From the entries below, copy exactly the lines from the one that contains "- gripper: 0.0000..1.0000" through the one that contains "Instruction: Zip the", both included, and only those.
:: Entries shown
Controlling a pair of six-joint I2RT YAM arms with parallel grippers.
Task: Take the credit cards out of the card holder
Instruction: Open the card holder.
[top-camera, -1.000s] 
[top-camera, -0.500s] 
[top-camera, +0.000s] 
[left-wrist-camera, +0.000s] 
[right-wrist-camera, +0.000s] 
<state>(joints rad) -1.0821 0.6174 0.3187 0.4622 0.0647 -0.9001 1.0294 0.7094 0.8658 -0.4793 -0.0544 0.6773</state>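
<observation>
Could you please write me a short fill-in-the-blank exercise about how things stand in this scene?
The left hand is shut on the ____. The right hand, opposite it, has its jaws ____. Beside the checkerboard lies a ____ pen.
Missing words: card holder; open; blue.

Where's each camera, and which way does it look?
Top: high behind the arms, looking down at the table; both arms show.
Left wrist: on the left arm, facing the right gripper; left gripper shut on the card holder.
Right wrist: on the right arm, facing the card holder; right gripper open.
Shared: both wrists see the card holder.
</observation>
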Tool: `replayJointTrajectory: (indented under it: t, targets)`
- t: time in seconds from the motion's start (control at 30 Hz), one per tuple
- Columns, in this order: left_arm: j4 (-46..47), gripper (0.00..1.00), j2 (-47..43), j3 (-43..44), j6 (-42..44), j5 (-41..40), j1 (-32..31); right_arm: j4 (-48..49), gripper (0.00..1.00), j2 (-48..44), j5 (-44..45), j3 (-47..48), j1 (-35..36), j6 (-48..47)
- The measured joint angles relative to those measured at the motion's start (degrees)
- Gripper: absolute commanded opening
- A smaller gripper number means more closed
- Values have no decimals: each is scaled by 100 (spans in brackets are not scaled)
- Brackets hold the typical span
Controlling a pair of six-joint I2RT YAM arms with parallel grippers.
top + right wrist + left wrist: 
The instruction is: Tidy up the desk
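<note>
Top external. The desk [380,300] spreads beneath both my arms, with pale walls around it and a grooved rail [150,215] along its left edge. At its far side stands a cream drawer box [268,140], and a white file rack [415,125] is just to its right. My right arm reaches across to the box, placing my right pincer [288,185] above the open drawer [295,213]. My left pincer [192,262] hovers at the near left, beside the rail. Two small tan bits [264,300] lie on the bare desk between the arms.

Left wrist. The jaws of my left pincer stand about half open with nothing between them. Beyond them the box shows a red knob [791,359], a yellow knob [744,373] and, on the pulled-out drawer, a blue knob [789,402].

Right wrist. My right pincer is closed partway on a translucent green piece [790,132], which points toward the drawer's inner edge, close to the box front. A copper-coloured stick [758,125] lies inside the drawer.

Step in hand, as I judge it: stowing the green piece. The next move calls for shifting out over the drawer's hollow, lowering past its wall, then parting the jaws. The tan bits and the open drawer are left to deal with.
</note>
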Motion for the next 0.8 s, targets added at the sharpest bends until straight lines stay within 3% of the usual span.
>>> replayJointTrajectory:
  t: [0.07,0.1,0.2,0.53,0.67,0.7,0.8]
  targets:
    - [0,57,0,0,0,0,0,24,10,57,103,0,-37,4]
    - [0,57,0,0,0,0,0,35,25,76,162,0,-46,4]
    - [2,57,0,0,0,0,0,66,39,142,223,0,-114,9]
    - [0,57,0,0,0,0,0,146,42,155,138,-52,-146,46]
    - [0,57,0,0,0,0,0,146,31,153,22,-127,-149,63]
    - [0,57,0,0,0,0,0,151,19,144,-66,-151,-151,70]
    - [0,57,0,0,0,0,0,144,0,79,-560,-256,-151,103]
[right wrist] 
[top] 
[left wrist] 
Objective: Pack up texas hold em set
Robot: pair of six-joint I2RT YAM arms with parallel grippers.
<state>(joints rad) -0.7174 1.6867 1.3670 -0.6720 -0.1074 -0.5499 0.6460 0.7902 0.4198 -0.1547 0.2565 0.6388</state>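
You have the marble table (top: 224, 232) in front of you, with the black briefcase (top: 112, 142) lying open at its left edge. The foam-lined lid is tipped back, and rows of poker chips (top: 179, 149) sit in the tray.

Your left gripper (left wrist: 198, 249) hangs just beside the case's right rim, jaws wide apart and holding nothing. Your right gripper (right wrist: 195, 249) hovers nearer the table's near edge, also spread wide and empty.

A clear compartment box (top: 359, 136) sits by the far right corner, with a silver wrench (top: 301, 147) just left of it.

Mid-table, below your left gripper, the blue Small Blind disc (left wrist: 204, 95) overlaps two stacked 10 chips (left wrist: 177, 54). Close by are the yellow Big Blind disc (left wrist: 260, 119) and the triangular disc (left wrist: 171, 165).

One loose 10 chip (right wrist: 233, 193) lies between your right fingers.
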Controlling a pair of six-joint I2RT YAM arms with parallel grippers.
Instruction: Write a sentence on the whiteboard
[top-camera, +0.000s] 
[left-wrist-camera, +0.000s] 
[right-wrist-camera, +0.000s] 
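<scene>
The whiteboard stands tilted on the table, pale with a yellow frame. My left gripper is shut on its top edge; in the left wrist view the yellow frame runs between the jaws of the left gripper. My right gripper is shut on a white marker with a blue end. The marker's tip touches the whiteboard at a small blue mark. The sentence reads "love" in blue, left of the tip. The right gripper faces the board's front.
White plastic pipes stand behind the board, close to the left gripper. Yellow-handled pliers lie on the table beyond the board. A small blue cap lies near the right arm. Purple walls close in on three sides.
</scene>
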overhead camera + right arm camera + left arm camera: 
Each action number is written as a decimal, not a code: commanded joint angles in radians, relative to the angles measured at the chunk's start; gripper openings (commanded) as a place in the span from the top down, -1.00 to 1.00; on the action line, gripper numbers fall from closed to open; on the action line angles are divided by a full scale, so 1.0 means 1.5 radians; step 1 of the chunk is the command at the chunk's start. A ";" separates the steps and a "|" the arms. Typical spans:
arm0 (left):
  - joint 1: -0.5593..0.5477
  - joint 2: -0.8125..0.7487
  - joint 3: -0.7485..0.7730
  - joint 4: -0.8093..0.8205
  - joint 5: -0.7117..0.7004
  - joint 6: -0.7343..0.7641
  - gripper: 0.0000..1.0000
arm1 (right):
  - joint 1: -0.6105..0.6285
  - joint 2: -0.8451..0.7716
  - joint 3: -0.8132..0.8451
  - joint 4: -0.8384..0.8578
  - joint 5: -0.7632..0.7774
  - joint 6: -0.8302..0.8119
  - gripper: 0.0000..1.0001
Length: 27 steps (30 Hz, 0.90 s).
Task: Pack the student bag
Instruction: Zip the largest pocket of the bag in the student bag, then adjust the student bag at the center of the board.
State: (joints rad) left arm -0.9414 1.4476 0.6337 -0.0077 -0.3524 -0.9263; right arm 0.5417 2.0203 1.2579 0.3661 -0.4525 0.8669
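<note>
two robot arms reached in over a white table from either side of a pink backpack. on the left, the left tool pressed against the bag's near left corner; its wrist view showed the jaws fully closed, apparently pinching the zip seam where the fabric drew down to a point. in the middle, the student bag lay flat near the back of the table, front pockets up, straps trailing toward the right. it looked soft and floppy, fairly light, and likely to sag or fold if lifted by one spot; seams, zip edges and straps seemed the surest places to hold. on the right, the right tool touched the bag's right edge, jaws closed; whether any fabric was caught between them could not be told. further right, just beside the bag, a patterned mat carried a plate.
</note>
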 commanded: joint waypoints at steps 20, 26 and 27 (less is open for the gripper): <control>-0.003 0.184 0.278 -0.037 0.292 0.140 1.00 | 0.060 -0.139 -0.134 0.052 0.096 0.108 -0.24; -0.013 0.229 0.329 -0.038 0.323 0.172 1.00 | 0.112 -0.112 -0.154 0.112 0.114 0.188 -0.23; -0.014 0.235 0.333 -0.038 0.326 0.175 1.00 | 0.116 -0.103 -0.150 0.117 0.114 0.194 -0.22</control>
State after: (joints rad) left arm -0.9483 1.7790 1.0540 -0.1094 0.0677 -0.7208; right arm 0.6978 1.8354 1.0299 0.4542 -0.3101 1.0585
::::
▶ [Response]
  - gripper: 0.0000..1.0000
arm1 (right):
  - joint 1: -0.6105..0.6285
  - joint 2: -0.8451..0.7716
  - joint 3: -0.8132..0.8451
  - joint 4: -0.8384..0.8578
  - joint 5: -0.7632..0.7774
  - joint 6: -0.8302..0.8119
  - gripper: 0.0000..1.0001
Length: 27 steps (30 Hz, 0.90 s).
Task: Pack the student bag
Instruction: Zip the largest pocket of the bag in the student bag, then adjust the student bag at the center of the board.

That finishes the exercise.